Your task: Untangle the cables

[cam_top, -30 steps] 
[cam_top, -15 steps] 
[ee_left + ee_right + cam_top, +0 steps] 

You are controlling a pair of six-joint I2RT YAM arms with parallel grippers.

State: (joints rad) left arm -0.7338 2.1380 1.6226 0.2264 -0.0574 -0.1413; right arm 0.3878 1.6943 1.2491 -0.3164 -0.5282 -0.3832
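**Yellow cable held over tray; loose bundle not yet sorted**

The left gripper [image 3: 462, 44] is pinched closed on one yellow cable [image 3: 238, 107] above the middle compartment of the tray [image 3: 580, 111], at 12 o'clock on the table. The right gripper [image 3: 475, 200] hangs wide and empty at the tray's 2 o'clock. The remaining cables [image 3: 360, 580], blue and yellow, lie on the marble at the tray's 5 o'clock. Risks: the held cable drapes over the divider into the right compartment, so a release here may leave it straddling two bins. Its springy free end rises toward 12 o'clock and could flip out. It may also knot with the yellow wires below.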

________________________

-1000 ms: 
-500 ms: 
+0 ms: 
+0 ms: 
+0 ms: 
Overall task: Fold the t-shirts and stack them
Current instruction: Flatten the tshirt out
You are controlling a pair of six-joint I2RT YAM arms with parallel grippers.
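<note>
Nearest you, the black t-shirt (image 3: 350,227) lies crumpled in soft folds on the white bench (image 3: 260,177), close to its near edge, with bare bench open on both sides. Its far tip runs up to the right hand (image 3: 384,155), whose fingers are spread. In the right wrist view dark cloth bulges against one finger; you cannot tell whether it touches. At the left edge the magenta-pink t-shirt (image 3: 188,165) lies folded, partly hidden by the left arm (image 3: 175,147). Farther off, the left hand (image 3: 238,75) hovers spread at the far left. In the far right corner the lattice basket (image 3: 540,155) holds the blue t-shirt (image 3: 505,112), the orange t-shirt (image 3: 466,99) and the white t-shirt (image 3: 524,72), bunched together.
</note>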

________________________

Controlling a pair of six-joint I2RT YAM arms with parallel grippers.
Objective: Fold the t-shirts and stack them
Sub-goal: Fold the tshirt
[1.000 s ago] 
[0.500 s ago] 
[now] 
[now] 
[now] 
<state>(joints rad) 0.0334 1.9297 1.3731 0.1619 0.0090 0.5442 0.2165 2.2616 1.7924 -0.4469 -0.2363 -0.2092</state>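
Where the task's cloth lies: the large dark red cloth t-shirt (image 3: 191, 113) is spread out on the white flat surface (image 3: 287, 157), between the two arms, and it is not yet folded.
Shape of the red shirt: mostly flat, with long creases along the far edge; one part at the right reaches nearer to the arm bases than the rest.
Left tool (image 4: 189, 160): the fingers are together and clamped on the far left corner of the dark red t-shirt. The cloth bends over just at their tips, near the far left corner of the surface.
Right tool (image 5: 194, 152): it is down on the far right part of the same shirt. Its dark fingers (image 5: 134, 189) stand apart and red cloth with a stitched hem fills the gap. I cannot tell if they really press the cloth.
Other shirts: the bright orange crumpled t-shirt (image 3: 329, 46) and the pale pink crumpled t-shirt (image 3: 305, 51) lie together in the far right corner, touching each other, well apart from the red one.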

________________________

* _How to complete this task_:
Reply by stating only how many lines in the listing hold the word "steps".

* _Solution for this exercise_:
3